**WHAT NEEDS TO BE DONE:** Without adding or dropping anything, copy the entries below.

Data items:
[Start of Attachment]
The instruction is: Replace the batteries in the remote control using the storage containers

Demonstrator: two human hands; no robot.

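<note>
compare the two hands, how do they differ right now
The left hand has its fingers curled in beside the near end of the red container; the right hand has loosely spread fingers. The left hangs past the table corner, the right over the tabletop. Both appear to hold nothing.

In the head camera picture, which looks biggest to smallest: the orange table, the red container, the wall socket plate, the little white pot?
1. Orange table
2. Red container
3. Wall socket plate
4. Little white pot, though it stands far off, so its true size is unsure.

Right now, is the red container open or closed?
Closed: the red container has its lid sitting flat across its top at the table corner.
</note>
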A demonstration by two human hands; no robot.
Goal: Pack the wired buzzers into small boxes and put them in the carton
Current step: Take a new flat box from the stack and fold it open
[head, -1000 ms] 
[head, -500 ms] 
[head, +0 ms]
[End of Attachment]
**RESPONSE BELOW:**
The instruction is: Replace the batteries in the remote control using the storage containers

Demonstrator: two human hands; no robot.

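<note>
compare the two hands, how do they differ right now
The left hand has its fingers curled in beside the near end of the red container; the right hand has loosely spread fingers. The left hangs past the table corner, the right over the tabletop. Both appear to hold nothing.

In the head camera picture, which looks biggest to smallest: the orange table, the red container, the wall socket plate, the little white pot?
1. Orange table
2. Red container
3. Wall socket plate
4. Little white pot, though it stands far off, so its true size is unsure.

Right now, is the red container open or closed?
Closed: the red container has its lid sitting flat across its top at the table corner.
</note>
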A demonstration by two human hands; no robot.
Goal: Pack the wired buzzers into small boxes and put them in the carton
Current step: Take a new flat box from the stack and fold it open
[head, -1000 ms] 
[head, -500 ms] 
[head, +0 ms]

This output is now finished.